45

EAST CHINA SEA
0049 HOURS ZONE TIME; AUGUST 23, 2006

There was so little there, just the faintest widening in one frequency band of the cascade display. And just the faintest, the very faintest of whispers beyond the sea sounds in the audio output coming over the speakers. God! Was it really there at all?

For the thousandth time, Lieutenant Charles Foster wondered if he was making a fool of himself. The Cunningham had been working this frustrating almost-contact for the past two hours, and for the past one, Foster had been riding the main console in Sonar Alley himself. Again, he reached out and tapped in the “Target Identification Analysis” command into the sonar array data annex.

**NO I.D. INSUFFICIENT DATA GATE FOR ANALYSIS**

“Shit!”

“Easy, Lieutenant. Like they used to say out this way, ‘Softly, softly, catchee monkey.’”

Captain Garrett had been standing at his shoulder for the past hour as well, silent for the most part, observing, waiting, disregarding her own loss of rest and time.

“Any change in aspect?” she inquired quietly.

“No, it’s still just hanging out there in the surface sound duct. Bearing between oh ninety-five and one hundred degrees true. Can’t narrow it down beyond that. There’s just not enough to pinpoint.”

“Any new thoughts on range?”

“No, he could be somebody running just ahead of us at good quiet, or he could be some distance away hauling ass. There is just no way of telling.”

“Well, we’ve got an Orion quartering out ahead of us now. We’ll keep running down this bearing toward the contact until we hear what he has to say.”

Foster nodded, his throat suddenly dry. He swallowed twice and forced the words out, speaking to the slim silhouette beside him in the semidarkness of the CIC.

“Captain, I’m sorry, but I think that this is a dead end.”

“Oh?”

“Yes, ma’am. The contact has remained consistently in the surface duct. The contact has not appreciably shifted bearing; it’s either not moving or moving very slowly. The contact is intermittent and transitory. I haven’t been able to pick up a repetitive mechanical pattern off it like a blade count.”

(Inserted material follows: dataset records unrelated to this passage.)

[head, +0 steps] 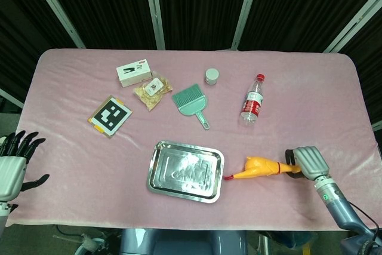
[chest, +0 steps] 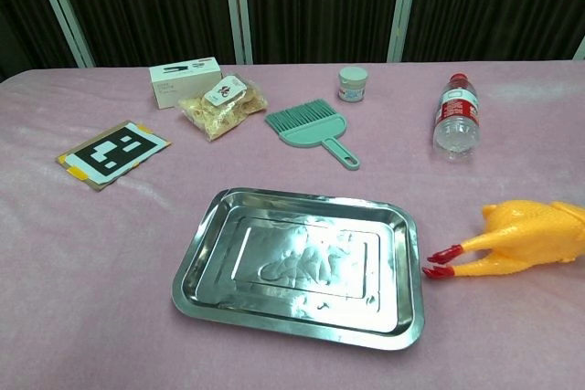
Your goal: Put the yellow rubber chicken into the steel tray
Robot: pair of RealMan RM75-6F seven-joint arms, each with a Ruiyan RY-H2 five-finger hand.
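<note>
Transport is the step under way: the right hand, at about four o'clock on the pink table, is gripping the yellow rubber chicken by its head end, fingers wrapped around the neck, and is holding it stretched toward nine o'clock. In the chest view the chicken is pointing its red feet at the steel tray, the toes sitting just beside the tray's three-o'clock rim, possibly touching it; whether the body is resting on the cloth or hanging slightly above it cannot be told. The tray is lying at six o'clock with nothing in it. The left hand is waiting at the table's eight-o'clock edge, fingers spread apart and holding nothing.

Judging from this layout, the carry is perhaps halfway done. The next move is calling for a lift so the feet are clearing the raised rim, more travel toward nine o'clock until the body is over the tray floor, then a release.
</note>
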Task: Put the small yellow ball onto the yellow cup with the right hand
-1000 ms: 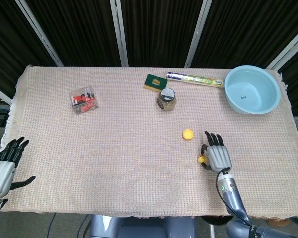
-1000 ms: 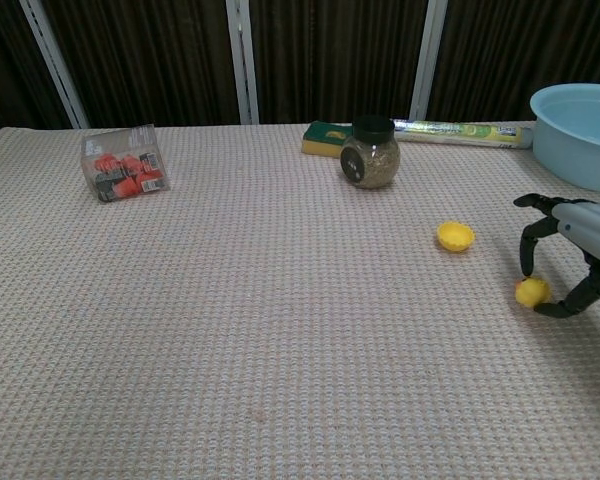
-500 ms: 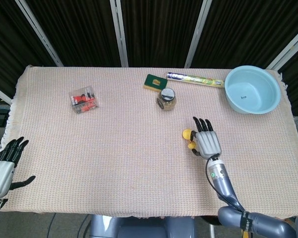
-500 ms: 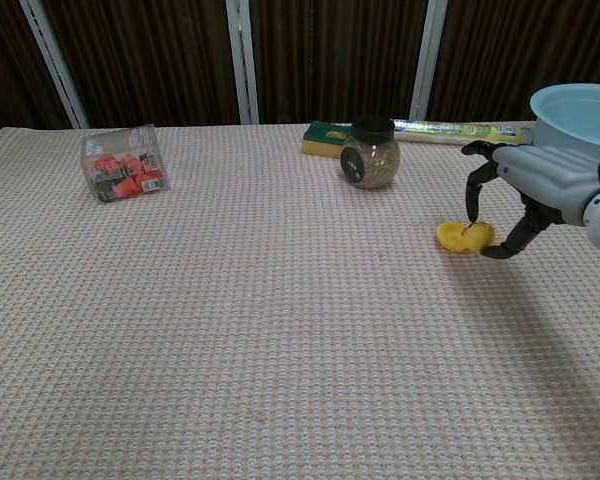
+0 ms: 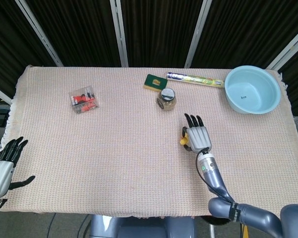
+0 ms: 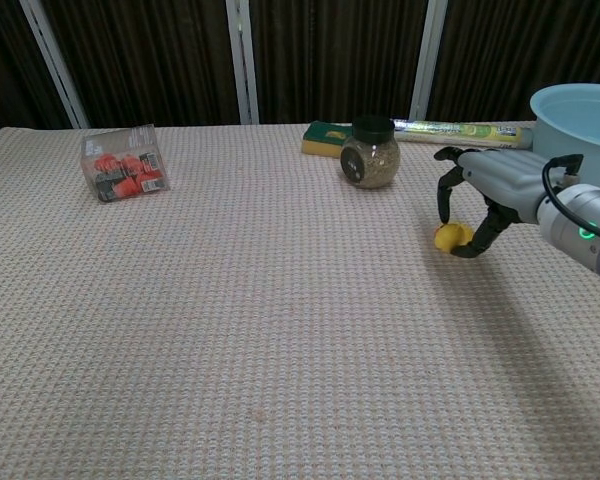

The sonarman swallowed again and finished. “I’m really sorry, but I think I’ve had us chasing a biological, maybe a pack of dolphins or something.”

His captain nodded slowly. “I agree, this is probably a biological. It’s shown every sign of it for the past half hour. But I’m not absolutely sure yet. Are you?”

“No, not absolutely, ma’am.”

“Then let’s stay on it until we are sure.”

Foster felt a small, strong hand rest on his shoulder for a moment. “We don’t have anything better to be doing just now.”